Nixon secretary Rose Mary Woods admitted to and immediately reported an inadvertent five- minute gap while she was transcribing tapes at Camp David. Nixon, Haig, and White House Counsel Fred J. Buzhardt were apprised of this accident erasure but Buzhardt strangely counseled that the erasure was not problematic because the conversation was not among those subpoenaed by the court. Buzhardt should have looked again. Was Buzhardt’s mistake an act of sabotage?

When the tape was ultimately turned over to the Special Prosecution Force, listeners were stunned to find the full 18 ½-minute gap, which was in fact six multiple erasures. The tapes were in the custody and control of Secret Service liaison on the White House staff Alexander M. Butterfield and were available to White House Counsel Buzhardt. At that juncture, Deep Throat specifically tipped Woodward and Bernstein about “deliberate erasures,” even though multiple other White House sources told the
Washington Post
that they didn’t think the tapes had been doctored or played with. Haig, one of the composite of sources that were dubbed Deep Throat by Woodward, set Nixon up with an erasure that was most probably hiding nothing of significance but still had the effect of bringing Nixon down. In December 1973, Haig testified that “perhaps some sinister force had come in and applied the other energy source and taken care of the information on that tape.” Judge Sirica then asked Haig if anyone had suggested to him who the sinister force might have been. “No, your honor,” Haig replied.
42

After his effectual sabotage of the Nixon administration, Haig played an instrumental role in finally persuading Nixon to resign and negotiating his pardon. The pardon was as important to Haig as it was to Nixon. The Watergate scandal had gone far enough. A prolonged, extensive investigation of Nixon’s role in the matter would eventually turn up the unsavory revelation that many roads of inquiry led to Haig. It is vital to understand that Nixon did not particularly want the pardon. He communicated repeatedly that any pardon for his actions in Watergate or otherwise could not be rendered with a statement of admission by him.

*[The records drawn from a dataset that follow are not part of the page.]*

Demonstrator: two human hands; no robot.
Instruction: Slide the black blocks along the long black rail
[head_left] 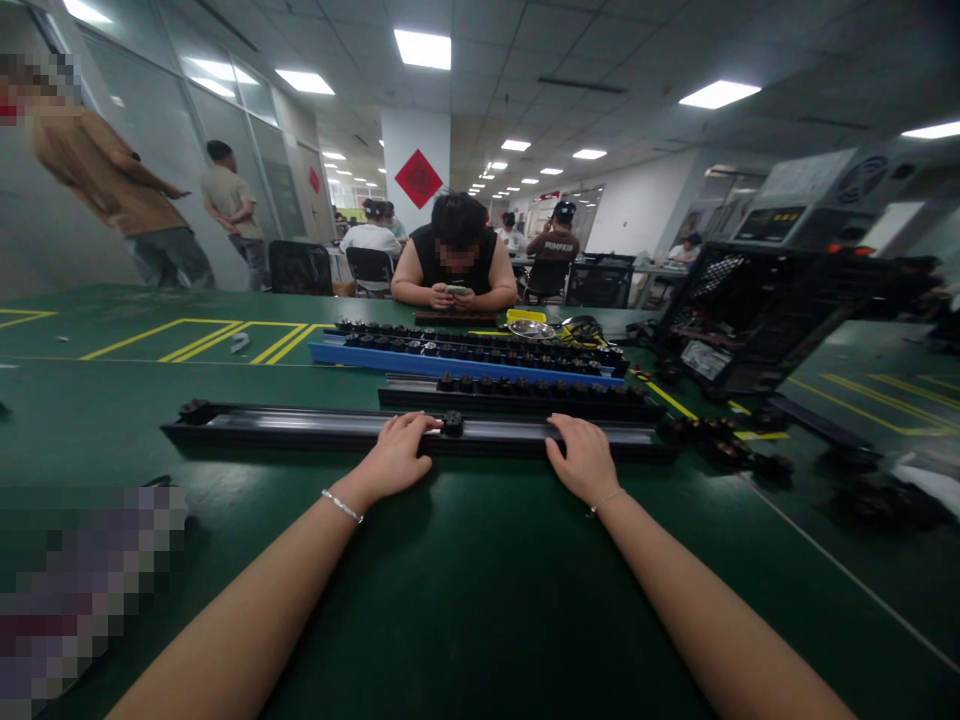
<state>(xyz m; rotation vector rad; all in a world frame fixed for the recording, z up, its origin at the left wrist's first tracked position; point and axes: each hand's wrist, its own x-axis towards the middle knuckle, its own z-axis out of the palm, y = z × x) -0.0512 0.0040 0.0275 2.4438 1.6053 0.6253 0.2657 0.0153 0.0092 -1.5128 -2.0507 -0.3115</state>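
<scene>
A long black rail with a shiny grey channel lies across the table in front of me. Over its near side, left of the middle, curls my left hand, thumb in front and fingers on top. Its fingertips come close to a small black round part seated in the channel; whether they touch is unclear. Further right, my right hand grips the same rail, thumb low and fingers over the edge. Another black part sits at the rail's left end.
Behind lie a shorter black rail and a blue strip, both lined with black parts. Loose black parts lie right, before an open computer case. A yellow tray is further back. Across the table a person holds a phone.
</scene>
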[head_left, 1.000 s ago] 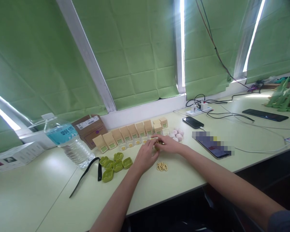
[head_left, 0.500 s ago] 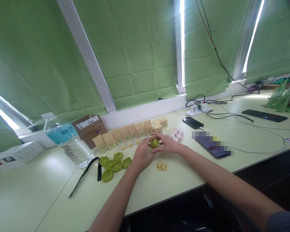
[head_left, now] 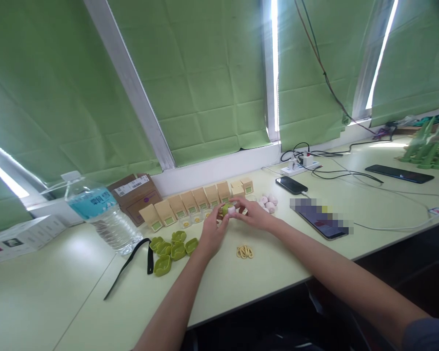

Although exhausted, deeply demoralized, and drinking, Nixon was prepared to go to trial if he was charged in the Watergate matter. “Haig described Nixon as a man dancing on the point of a pin,” Barry Goldwater said. “He was someone who could be set off in any one of several directions. It would be best not to demand or even suggest that he resign. Every time that thing had happened in the past, Nixon had reacted defiantly. The best thing to do would be to show him there was no way out except to quit or lose a long battle. Haig summed everything up succinctly: The President needs to know there are no more alternatives, no more options.”